Your task: Nothing in the records may be altered. Repeat them in full.
--- Provided records Enclosed Below ---
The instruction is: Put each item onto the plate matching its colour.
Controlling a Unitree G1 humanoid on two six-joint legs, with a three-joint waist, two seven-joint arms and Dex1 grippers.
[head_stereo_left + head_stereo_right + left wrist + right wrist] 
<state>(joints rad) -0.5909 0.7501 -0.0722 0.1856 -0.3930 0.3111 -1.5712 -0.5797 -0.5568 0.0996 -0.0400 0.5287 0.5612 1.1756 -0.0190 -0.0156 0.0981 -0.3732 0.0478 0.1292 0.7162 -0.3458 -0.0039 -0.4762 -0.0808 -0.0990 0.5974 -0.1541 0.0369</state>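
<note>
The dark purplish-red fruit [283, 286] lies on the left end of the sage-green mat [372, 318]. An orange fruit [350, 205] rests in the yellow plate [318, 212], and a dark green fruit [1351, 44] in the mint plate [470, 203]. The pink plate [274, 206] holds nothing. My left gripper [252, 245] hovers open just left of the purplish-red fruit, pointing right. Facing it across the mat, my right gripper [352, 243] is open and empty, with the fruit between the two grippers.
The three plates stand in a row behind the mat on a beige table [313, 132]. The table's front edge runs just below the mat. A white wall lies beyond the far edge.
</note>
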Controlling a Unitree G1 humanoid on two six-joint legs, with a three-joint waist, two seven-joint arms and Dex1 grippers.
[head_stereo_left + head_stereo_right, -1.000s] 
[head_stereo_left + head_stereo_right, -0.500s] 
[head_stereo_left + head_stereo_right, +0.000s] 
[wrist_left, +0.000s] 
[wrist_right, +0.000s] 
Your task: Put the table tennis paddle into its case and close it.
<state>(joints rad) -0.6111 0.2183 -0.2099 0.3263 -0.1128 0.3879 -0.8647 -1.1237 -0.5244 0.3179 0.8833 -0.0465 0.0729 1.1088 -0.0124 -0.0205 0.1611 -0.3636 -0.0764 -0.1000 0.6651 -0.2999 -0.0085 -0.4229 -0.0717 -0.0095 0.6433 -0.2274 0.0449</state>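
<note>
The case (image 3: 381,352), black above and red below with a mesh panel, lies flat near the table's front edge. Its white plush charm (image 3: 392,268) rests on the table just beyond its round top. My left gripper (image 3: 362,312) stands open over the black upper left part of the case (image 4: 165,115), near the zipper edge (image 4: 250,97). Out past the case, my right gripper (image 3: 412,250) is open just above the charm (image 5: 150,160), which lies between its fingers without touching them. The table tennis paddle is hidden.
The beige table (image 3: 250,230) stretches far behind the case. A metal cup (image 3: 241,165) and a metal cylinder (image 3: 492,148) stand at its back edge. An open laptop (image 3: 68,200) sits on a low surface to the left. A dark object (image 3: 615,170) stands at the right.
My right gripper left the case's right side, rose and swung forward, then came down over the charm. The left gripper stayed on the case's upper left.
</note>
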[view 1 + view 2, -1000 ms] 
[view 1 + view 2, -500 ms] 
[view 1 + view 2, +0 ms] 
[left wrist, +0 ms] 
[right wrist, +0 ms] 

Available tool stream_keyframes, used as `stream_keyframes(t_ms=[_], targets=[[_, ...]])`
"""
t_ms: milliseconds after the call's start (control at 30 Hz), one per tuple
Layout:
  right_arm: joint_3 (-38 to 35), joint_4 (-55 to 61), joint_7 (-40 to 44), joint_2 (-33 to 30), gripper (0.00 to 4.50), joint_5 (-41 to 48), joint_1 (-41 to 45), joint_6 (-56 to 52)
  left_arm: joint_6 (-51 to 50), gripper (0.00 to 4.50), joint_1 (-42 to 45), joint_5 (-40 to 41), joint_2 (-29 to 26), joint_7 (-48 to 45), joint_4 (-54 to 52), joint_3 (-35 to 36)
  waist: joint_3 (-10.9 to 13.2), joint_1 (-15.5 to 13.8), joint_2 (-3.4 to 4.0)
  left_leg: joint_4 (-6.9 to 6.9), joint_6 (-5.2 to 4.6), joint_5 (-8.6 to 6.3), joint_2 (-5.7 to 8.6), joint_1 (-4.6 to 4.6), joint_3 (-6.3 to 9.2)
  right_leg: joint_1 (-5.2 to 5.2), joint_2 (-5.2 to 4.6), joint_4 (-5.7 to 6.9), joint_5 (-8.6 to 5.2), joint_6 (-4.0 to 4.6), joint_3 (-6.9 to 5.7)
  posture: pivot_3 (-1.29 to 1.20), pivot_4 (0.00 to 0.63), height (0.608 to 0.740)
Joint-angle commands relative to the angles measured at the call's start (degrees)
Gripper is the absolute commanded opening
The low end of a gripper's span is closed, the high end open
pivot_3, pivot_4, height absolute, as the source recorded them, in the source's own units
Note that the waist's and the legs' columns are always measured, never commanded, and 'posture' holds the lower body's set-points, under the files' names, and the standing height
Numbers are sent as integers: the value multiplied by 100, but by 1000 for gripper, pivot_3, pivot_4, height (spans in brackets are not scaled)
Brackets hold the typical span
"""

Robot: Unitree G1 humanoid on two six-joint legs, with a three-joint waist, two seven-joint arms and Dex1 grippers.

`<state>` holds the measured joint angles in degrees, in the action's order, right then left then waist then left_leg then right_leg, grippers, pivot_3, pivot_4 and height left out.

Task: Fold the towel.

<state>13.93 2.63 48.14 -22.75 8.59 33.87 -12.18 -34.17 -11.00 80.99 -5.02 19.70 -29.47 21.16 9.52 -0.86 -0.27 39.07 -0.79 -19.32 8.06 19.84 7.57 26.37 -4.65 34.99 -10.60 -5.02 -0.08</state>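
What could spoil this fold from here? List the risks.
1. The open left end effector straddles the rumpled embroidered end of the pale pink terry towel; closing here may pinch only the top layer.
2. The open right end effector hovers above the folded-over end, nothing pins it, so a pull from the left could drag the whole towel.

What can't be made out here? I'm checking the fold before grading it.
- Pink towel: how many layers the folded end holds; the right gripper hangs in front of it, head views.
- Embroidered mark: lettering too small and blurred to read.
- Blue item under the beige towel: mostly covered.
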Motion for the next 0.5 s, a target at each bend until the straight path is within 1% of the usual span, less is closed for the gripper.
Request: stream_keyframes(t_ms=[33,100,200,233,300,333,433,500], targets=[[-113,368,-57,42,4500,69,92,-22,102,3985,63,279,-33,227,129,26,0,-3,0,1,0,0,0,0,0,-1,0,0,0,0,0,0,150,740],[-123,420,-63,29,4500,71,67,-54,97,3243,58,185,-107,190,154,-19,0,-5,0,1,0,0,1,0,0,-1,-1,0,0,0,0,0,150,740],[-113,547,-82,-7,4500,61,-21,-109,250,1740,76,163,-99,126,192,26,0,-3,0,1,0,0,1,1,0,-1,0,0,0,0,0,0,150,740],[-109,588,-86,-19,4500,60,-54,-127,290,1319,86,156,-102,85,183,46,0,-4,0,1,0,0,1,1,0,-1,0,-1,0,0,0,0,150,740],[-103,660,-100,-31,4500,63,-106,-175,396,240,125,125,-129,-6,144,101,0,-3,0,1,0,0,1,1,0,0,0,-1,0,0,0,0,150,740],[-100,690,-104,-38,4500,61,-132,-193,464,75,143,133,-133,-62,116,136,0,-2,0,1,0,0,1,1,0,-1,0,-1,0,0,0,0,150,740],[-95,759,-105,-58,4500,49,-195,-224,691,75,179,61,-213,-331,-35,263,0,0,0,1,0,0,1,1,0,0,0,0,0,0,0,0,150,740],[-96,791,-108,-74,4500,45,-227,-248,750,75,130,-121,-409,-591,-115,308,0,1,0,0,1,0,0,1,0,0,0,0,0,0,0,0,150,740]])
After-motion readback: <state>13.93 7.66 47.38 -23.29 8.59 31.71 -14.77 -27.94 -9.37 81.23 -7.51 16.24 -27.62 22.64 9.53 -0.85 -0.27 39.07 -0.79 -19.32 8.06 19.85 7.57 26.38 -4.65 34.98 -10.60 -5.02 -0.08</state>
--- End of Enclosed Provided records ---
Task response:
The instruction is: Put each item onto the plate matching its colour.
Controlling a Unitree G1 humanoid on two six-joint legs, with a three-joint waist, two seven-joint arms and Dex1 grippers.
[head_stereo_left + head_stereo_right + left wrist + right wrist] 
<state>(joints rad) -0.5909 0.7501 -0.0722 0.1856 -0.3930 0.3111 -1.5712 -0.5797 -0.5568 0.0996 -0.0400 0.5287 0.5612 1.1756 -0.0190 -0.0156 0.0981 -0.3732 0.0478 0.1292 0.7162 -0.3458 -0.0039 -0.4762 -0.0808 -0.0990 0.5974 -0.1541 0.0369</state>
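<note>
The dark purplish-red fruit [283, 286] lies on the left end of the sage-green mat [372, 318]. An orange fruit [350, 205] rests in the yellow plate [318, 212], and a dark green fruit [1351, 44] in the mint plate [470, 203]. The pink plate [274, 206] holds nothing. My left gripper [252, 245] hovers open just left of the purplish-red fruit, pointing right. Facing it across the mat, my right gripper [352, 243] is open and empty, with the fruit between the two grippers.
The three plates stand in a row behind the mat on a beige table [313, 132]. The table's front edge runs just below the mat. A white wall lies beyond the far edge.
</note>
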Controlling a Unitree G1 humanoid on two six-joint legs, with a three-joint waist, two seven-joint arms and Dex1 grippers.
[head_stereo_left + head_stereo_right, -1.000s] 
[head_stereo_left + head_stereo_right, -0.500s] 
[head_stereo_left + head_stereo_right, +0.000s] 
[wrist_left, +0.000s] 
[wrist_right, +0.000s] 
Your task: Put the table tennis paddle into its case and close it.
<state>(joints rad) -0.6111 0.2183 -0.2099 0.3263 -0.1128 0.3879 -0.8647 -1.1237 -0.5244 0.3179 0.8833 -0.0465 0.0729 1.1088 -0.0124 -0.0205 0.1611 -0.3636 -0.0764 -0.1000 0.6651 -0.2999 -0.0085 -0.4229 -0.0717 -0.0095 0.6433 -0.2274 0.0449</state>
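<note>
The case (image 3: 381,352), black above and red below with a mesh panel, lies flat near the table's front edge. Its white plush charm (image 3: 392,268) rests on the table just beyond its round top. My left gripper (image 3: 362,312) stands open over the black upper left part of the case (image 4: 165,115), near the zipper edge (image 4: 250,97). Out past the case, my right gripper (image 3: 412,250) is open just above the charm (image 5: 150,160), which lies between its fingers without touching them. The table tennis paddle is hidden.
The beige table (image 3: 250,230) stretches far behind the case. A metal cup (image 3: 241,165) and a metal cylinder (image 3: 492,148) stand at its back edge. An open laptop (image 3: 68,200) sits on a low surface to the left. A dark object (image 3: 615,170) stands at the right.
My right gripper left the case's right side, rose and swung forward, then came down over the charm. The left gripper stayed on the case's upper left.
</note>
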[view 1 + view 2, -1000 ms] 
[view 1 + view 2, -500 ms] 
[view 1 + view 2, +0 ms] 
[left wrist, +0 ms] 
[right wrist, +0 ms] 

Available tool stream_keyframes, used as `stream_keyframes(t_ms=[_], targets=[[_, ...]])`
"""
t_ms: milliseconds after the call's start (control at 30 Hz), one per tuple
Layout:
  right_arm: joint_3 (-38 to 35), joint_4 (-55 to 61), joint_7 (-40 to 44), joint_2 (-33 to 30), gripper (0.00 to 4.50), joint_5 (-41 to 48), joint_1 (-41 to 45), joint_6 (-56 to 52)
  left_arm: joint_6 (-51 to 50), gripper (0.00 to 4.50), joint_1 (-42 to 45), joint_5 (-40 to 41), joint_2 (-29 to 26), joint_7 (-48 to 45), joint_4 (-54 to 52), joint_3 (-35 to 36)
  waist: joint_3 (-10.9 to 13.2), joint_1 (-15.5 to 13.8), joint_2 (-3.4 to 4.0)
  left_leg: joint_4 (-6.9 to 6.9), joint_6 (-5.2 to 4.6), joint_5 (-8.6 to 6.3), joint_2 (-5.7 to 8.6), joint_1 (-4.6 to 4.6), joint_3 (-6.3 to 9.2)
  right_leg: joint_1 (-5.2 to 5.2), joint_2 (-5.2 to 4.6), joint_4 (-5.7 to 6.9), joint_5 (-8.6 to 5.2), joint_6 (-4.0 to 4.6), joint_3 (-6.9 to 5.7)
  posture: pivot_3 (-1.29 to 1.20), pivot_4 (0.00 to 0.63), height (0.608 to 0.740)
Joint-angle commands relative to the angles measured at the call's start (degrees)
Gripper is the absolute commanded opening
The low end of a gripper's span is closed, the high end open
pivot_3, pivot_4, height absolute, as the source recorded them, in the source's own units
Note that the waist's and the legs' columns are always measured, never commanded, and 'posture' holds the lower body's set-points, under the files' names, and the standing height
Numbers are sent as integers: the value multiplied by 100, but by 1000 for gripper, pivot_3, pivot_4, height (spans in brackets are not scaled)
Brackets hold the typical span
"""

Robot: Unitree G1 humanoid on two six-joint legs, with a three-joint waist, two seven-joint arms and Dex1 grippers.

`<state>` holds the measured joint angles in degrees, in the action's order, right then left then waist then left_leg then right_leg, grippers, pivot_3, pivot_4 and height left out.

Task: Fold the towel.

<state>13.93 2.63 48.14 -22.75 8.59 33.87 -12.18 -34.17 -11.00 80.99 -5.02 19.70 -29.47 21.16 9.52 -0.86 -0.27 39.07 -0.79 -19.32 8.06 19.84 7.57 26.37 -4.65 34.99 -10.60 -5.02 -0.08</state>
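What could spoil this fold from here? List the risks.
1. The open left end effector straddles the rumpled embroidered end of the pale pink terry towel; closing here may pinch only the top layer.
2. The open right end effector hovers above the folded-over end, nothing pins it, so a pull from the left could drag the whole towel.

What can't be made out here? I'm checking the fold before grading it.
- Pink towel: how many layers the folded end holds; the right gripper hangs in front of it, head views.
- Embroidered mark: lettering too small and blurred to read.
- Blue item under the beige towel: mostly covered.
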Motion for the next 0.5 s, a target at each bend until the straight path is within 1% of the usual span, less is closed for the gripper.
Request: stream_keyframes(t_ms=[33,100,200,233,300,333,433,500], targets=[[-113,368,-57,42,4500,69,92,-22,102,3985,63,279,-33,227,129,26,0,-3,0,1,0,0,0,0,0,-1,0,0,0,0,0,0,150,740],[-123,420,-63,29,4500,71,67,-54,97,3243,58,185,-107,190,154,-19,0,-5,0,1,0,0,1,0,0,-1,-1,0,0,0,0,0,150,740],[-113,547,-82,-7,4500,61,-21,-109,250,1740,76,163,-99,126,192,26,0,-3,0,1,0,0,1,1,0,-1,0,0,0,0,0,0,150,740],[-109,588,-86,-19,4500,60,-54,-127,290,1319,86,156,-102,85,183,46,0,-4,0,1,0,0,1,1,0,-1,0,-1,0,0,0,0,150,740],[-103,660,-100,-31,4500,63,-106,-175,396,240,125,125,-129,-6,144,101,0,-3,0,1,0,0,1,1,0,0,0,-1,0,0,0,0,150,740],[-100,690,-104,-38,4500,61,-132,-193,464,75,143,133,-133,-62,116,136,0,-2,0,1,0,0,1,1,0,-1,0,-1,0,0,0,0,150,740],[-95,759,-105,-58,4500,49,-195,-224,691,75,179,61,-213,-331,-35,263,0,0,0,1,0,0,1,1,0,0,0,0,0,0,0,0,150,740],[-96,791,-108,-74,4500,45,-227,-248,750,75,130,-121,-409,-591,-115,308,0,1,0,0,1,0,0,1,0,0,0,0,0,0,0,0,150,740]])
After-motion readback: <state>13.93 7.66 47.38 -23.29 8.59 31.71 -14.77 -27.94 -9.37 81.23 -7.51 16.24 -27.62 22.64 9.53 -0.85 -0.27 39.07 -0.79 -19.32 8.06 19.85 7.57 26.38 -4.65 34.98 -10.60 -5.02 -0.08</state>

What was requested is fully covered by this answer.